Exercise prompt — In the listing below, start your output at the line with "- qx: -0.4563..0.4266" and end it after the line with "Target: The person", copying every line exactly.
━━ Data
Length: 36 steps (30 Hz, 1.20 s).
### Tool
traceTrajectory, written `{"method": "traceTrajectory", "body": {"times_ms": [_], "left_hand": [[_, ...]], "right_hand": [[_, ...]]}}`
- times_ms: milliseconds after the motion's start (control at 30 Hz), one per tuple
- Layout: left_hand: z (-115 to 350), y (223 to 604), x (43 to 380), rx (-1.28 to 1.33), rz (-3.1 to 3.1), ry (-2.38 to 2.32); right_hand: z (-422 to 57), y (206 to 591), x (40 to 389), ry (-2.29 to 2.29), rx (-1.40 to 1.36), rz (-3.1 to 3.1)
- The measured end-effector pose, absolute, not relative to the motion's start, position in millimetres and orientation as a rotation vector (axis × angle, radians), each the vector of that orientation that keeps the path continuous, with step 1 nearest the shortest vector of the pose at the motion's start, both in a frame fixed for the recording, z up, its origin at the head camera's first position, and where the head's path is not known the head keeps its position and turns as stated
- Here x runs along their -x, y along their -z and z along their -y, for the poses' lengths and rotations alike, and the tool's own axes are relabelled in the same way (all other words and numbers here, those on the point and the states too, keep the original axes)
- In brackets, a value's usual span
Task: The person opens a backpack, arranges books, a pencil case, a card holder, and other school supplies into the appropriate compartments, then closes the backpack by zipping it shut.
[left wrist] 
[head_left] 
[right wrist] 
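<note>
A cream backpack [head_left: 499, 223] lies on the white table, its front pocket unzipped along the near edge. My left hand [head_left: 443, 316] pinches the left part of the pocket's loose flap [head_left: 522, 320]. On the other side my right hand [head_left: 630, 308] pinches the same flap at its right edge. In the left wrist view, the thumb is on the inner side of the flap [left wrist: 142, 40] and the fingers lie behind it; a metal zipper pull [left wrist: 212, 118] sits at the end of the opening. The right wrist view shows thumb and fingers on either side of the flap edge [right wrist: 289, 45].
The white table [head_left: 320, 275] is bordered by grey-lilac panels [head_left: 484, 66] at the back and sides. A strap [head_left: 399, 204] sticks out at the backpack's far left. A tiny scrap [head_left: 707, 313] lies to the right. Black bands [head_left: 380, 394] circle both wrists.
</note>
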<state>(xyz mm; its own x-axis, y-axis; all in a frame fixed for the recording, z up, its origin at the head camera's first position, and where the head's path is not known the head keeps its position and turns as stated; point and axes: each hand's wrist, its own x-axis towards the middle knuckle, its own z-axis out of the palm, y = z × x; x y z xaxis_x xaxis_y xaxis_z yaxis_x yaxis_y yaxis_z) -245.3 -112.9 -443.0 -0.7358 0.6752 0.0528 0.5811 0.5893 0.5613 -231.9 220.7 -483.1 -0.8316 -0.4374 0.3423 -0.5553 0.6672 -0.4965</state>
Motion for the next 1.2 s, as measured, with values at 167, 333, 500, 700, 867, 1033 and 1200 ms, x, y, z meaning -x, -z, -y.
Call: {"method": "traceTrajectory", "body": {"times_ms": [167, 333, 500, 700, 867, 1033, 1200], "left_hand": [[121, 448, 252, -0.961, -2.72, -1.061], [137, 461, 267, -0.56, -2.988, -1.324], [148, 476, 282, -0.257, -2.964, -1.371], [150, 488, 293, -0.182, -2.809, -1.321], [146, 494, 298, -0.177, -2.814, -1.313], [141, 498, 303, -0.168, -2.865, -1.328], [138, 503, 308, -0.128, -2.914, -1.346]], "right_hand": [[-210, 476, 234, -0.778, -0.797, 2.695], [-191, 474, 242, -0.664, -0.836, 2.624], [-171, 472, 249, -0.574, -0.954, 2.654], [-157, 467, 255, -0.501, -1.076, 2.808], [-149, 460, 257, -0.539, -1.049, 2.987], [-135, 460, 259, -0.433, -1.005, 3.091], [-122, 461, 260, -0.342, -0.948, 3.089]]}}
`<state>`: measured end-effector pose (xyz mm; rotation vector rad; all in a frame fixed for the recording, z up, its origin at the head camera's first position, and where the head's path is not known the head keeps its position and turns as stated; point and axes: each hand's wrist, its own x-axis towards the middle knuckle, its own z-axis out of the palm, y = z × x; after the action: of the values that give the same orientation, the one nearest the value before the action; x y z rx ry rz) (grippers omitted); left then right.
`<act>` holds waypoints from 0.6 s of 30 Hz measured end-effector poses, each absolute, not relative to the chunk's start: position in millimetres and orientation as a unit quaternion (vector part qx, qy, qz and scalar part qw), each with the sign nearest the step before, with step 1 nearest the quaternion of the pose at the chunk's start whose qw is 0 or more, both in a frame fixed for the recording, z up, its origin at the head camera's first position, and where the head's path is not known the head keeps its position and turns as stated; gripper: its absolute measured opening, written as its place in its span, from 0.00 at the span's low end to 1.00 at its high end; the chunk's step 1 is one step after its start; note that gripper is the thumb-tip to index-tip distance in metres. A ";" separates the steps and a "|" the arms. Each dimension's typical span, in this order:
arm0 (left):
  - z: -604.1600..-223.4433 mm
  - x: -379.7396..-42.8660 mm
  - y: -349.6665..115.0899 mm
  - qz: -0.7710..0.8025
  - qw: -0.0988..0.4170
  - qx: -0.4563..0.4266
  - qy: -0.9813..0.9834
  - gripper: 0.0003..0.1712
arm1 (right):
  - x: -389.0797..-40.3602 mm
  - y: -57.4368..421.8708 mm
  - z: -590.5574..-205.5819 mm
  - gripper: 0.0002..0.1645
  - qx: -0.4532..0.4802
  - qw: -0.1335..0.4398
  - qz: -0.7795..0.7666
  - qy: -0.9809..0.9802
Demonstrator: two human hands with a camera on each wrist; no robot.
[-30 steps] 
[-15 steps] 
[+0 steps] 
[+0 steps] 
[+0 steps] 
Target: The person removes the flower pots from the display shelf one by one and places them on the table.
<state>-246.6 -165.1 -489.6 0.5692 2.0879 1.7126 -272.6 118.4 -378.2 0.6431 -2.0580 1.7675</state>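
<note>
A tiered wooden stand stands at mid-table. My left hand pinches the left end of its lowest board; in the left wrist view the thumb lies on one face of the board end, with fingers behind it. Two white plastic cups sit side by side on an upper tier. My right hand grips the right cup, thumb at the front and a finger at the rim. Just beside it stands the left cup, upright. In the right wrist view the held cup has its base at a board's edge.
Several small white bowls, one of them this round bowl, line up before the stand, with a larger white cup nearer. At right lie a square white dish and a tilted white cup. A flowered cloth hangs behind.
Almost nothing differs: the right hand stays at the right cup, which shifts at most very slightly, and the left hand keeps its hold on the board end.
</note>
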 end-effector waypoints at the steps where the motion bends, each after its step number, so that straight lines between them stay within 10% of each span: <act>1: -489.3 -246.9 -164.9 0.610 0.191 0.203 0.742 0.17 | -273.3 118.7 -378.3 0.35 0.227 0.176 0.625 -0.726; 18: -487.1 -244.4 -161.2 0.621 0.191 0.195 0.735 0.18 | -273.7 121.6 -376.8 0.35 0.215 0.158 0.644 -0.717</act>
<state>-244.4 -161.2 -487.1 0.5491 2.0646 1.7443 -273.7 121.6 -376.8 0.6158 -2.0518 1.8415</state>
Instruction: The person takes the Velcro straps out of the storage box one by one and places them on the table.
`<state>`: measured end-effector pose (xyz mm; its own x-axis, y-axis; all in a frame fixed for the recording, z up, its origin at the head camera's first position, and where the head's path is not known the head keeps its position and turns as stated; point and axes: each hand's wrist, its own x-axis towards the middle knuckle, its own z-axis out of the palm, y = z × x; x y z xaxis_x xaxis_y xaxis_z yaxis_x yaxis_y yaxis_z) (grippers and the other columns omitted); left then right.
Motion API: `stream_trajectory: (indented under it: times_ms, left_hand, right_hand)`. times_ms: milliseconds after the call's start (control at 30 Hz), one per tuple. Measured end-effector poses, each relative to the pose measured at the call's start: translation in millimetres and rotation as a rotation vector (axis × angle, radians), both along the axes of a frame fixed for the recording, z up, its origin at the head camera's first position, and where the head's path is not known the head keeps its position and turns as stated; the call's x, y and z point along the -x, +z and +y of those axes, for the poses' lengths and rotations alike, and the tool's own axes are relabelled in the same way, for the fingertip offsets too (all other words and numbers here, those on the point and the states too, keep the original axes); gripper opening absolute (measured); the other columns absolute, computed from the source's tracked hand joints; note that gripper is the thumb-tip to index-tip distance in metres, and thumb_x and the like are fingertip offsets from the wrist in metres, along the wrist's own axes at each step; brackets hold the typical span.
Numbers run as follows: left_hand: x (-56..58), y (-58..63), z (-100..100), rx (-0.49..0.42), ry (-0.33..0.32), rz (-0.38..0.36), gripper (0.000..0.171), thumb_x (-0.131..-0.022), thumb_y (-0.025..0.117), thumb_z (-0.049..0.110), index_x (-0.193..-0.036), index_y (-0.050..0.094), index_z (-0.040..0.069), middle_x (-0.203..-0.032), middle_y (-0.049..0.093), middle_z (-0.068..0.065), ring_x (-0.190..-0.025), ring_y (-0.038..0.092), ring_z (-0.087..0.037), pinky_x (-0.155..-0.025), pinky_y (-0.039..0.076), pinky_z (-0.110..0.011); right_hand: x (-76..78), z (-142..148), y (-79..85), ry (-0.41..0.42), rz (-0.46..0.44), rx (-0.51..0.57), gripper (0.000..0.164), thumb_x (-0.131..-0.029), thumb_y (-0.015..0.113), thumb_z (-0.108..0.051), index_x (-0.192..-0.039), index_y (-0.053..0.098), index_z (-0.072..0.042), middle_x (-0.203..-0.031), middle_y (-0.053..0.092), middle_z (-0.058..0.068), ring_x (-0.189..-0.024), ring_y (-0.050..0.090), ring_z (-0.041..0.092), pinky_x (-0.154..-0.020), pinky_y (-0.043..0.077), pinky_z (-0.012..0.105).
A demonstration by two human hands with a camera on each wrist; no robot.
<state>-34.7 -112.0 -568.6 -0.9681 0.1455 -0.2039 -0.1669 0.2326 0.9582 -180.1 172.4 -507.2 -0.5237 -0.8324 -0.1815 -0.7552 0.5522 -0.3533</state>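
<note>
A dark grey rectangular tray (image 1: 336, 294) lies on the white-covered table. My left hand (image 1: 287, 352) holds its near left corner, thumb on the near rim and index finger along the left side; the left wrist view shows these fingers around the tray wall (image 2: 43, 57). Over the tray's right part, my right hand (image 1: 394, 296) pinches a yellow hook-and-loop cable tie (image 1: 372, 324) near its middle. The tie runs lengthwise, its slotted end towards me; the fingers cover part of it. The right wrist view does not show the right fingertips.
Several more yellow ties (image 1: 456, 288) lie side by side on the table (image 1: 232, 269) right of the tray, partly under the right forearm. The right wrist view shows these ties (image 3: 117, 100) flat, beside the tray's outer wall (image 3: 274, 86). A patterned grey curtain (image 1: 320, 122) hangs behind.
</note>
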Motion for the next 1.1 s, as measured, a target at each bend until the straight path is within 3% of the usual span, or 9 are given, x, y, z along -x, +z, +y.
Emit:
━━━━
Answer below —
  - qx: -0.4563..0.4266
  - qy: -0.9813..0.9834
  - gripper: 0.0003..0.1712
arm1 (right):
  - x: -389.0797..-40.3602 mm
  - y: -57.4368..421.8708 mm
  - z: -590.5574..-205.5819 mm
  - gripper: 0.0002..0.1645
  - qx: -0.4532..0.4802
  - qw: -0.1335..0.4398
  - qz: -0.7795..0.7666
  - qy: -0.9809..0.9802
Demonstrator: two human hands with a camera on each wrist; no robot.
[-30 steps] 
[-15 steps] 
[+0 steps] 
[+0 steps] 
[+0 steps] 
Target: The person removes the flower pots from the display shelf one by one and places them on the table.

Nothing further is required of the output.